A Multiple-Center, Open-Label, Non-Randomized Study to Investigate The Effect of Various Degrees of Hepatic Impairment on The Pharmacokinetics of A Single Intravenous Dose of RO7223280

Background and study aims

Antibiotic-resistant bacterial infections are an urgent global threat to public health. Antibiotic resistance happens when germs like bacteria and fungi develop the ability to defeat the drugs designed to kill them. Acinetobacter baumannii is one such bacteria against which new antibiotics are required. RO7223280 is being developed for the possible treatment of such infections. RO7223280 selectively kills Acinetobacter and inhibits an essential bacterial process not targeted by currently available antibiotics. RO7223280 prevents the growth of Acinetobacter carrying all known antibiotic resistance mechanisms tested to date, including resistance to a drug called carbapenem (carbapenem-resistant Acinetobacter baumannii; CRAB). Based on these favorable properties, RO7223280 is being developed for the treatment of hospital-acquired (nosocomial) bacterial lung infection (pneumonia; HABP), a lung infection that develops in a person who is on a ventilator (ventilator-associated bacterial pneumonia; VABP), and bloodstream infection due to CRAB. Health authorities have not yet approved RO7223280 for the treatment of bacterial infection due to Acinetobacter baumannii. The main aim of this study is to measure how much of the drug gets into the bloodstream and how long it takes the body to get rid of it when given to participants with normal liver function or differing levels of liver problems (impairment). In addition, the safety and tolerability of the RO7223280 and any side effects that occur will also be evaluated.

Who can participate?

Male and female participants between 18 and 75 years of age with normal liver function or differing levels of liver impairment

What does the study involve?

Participants will need to be a part of this study for about 5 weeks. The study will include the following parts:

1. A screening part of up to 28 days to check the eligibility of participants to take part in the study

2. A dosing/treatment period of up to 1 day. Participants with normal liver function and mild, moderate, or severe liver damage will receive a single dose of RO7223280, through the vein (IV infusion) on Day 1. Participants will have to get admitted to the clinic 1 day before receiving the treatment and will have to stay in the clinic for 3 days after receiving the treatment.

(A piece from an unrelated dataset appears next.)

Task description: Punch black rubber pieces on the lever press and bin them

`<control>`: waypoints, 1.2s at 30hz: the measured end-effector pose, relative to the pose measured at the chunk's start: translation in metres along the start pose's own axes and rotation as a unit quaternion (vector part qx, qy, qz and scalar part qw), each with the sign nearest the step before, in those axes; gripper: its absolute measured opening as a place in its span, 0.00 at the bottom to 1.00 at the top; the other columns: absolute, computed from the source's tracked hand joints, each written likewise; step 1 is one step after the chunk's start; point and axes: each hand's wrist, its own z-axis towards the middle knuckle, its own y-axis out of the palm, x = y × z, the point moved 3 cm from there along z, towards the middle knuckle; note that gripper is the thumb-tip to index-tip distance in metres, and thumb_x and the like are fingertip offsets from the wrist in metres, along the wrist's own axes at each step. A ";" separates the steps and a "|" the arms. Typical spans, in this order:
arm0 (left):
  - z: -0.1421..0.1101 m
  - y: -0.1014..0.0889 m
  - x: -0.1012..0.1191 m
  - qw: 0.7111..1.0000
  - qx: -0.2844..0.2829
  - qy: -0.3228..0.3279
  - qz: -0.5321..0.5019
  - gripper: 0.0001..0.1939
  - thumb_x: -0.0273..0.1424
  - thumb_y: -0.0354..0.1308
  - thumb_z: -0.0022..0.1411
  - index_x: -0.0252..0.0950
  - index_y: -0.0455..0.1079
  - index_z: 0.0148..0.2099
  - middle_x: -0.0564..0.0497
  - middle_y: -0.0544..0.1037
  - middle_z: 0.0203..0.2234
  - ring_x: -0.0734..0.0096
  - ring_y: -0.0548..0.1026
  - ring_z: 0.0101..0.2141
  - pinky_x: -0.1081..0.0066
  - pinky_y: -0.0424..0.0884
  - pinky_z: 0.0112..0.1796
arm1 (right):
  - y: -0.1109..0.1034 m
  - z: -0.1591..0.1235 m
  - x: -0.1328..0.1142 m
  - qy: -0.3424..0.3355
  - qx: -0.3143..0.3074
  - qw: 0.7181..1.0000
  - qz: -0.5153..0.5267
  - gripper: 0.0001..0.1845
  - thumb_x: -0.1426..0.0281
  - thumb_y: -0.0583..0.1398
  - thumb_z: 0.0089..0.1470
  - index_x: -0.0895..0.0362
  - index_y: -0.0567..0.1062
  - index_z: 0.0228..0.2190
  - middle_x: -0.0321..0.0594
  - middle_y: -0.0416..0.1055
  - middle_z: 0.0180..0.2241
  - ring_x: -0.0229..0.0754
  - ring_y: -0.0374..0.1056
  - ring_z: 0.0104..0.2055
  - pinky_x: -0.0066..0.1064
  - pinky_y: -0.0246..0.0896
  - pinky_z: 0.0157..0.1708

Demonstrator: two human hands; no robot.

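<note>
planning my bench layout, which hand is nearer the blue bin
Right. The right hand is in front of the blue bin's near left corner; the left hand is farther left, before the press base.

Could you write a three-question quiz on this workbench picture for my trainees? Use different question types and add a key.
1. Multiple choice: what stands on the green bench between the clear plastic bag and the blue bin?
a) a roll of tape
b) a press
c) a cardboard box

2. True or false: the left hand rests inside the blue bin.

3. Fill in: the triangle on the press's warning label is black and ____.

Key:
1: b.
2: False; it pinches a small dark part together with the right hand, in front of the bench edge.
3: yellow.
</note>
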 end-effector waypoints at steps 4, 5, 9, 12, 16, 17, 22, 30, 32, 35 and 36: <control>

3. A follow-up part during which participants will return to the clinic for a follow-up visit 7 (±2) days following drug administration.

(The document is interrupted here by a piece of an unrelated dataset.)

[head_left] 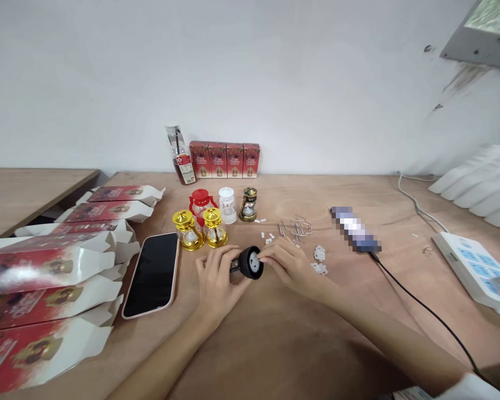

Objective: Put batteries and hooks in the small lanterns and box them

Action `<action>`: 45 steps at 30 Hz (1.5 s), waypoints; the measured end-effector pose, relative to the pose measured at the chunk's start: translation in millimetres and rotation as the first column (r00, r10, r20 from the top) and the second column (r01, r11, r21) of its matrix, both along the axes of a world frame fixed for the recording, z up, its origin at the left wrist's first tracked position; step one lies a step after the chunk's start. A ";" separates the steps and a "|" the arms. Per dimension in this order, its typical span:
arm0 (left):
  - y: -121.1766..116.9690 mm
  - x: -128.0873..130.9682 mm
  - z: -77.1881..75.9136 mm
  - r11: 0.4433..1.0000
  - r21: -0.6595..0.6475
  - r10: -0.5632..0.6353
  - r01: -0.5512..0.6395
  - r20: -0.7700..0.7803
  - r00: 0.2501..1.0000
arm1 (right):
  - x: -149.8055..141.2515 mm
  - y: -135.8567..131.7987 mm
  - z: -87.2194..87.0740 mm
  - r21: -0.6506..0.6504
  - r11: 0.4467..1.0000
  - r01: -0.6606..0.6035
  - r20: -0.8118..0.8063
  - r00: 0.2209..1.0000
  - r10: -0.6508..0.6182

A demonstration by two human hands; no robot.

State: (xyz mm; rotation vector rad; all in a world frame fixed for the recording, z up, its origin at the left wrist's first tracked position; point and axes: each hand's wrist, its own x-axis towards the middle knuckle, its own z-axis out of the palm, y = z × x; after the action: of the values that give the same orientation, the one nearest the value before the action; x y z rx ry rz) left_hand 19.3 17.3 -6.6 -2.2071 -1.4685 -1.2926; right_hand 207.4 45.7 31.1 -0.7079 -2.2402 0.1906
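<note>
My left hand [216, 276] clamps the black miniature lantern [245, 263]; at its base [254, 265], my right hand [290, 265] fingers something I can't make out. Likely base work, next wanting steadiness.

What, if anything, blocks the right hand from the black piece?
Nothing visible. The left hand holds the black piece, and the right hand is right at its round, pale-faced end. The bent wires lie beyond the right hand, out of that path.
</note>
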 end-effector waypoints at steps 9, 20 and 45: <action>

What are the possible benefits and risks of participating?

Participants’ health may or may not improve in this study, but the information that is learned may help other people suffering from similar conditions in the future. Participants will receive monetary compensation for taking part in the study.

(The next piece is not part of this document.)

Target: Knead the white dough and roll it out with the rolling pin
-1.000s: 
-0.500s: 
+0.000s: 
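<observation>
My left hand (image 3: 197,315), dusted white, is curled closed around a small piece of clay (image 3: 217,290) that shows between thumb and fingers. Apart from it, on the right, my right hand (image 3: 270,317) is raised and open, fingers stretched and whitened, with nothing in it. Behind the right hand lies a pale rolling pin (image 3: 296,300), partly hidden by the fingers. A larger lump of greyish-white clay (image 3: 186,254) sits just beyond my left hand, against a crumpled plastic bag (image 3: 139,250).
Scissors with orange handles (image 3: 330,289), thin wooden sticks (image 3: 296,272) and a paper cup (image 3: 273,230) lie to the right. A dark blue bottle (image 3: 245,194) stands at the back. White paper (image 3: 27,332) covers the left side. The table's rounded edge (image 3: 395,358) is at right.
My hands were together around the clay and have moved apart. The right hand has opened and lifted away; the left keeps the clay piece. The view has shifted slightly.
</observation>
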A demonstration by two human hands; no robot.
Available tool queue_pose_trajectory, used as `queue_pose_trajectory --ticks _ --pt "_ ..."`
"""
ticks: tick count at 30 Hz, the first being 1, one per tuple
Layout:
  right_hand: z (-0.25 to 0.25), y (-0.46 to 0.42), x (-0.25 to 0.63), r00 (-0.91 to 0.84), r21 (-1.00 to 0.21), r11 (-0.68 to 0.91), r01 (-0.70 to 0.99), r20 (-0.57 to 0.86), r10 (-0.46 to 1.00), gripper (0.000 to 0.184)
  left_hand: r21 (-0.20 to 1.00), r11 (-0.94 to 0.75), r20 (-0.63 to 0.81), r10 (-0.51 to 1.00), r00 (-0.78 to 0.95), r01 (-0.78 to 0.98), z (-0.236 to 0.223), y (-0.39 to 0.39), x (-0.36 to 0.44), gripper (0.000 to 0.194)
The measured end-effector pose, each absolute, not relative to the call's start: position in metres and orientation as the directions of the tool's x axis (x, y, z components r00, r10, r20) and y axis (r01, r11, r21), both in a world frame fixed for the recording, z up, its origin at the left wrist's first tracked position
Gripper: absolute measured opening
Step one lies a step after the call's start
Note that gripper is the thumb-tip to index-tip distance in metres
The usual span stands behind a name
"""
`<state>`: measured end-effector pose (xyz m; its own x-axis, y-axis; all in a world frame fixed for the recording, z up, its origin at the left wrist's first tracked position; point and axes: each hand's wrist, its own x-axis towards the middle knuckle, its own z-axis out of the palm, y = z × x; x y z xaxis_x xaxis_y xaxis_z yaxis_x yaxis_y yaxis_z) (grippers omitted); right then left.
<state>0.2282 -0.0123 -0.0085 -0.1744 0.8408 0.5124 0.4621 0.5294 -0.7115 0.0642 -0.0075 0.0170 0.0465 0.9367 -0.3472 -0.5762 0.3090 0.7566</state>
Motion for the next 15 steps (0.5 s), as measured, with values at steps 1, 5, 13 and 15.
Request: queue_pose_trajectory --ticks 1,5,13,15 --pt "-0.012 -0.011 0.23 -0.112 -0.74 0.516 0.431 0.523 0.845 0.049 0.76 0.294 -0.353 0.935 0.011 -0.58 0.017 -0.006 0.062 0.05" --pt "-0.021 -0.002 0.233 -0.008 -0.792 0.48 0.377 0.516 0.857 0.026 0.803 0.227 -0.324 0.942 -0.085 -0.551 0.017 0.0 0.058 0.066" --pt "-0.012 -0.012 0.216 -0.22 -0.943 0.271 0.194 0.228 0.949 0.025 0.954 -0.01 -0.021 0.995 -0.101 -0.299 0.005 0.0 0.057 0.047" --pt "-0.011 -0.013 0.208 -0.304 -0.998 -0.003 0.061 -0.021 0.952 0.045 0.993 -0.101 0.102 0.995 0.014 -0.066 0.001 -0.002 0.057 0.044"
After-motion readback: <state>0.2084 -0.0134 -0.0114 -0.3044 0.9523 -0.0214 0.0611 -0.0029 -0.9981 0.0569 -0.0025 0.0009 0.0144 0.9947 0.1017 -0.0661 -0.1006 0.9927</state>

Participants may have side effects from RO7223280, or procedures used in this study. These can be mild to severe and even life-threatening, and they can vary from person to person. There may be side effects that are not known at this time. The potential side effects associated with RO7223280, and other procedures are listed below:

Risks associated with RO7223280:

1. Allergic reaction: itching, difficulty breathing, rash, drop in blood pressure, and in rare cases life-threatening allergic reaction.

2. Potential side effects: chills, fever, nausea, high or low blood pressure, fast heart rate, itching, flushing, shortness of breath, headache.

Risks associated with study procedures:

1. Blood sampling: drawing blood can cause pain, bruising, or infection where the needle is inserted. Some people experience dizziness, fainting, or upset stomach when their blood is drawn.

2. Electrocardiograms (ECG): ECG patches may cause a skin reaction such as redness or itching. Participants may also experience localized skin discomforts and/or hair loss associated with the placement of ECG leads.

There may be a risk in exposing an unborn child to the study drug, and all risks are not known at this time. Participants who become pregnant or are currently breastfeeding cannot take part in this study.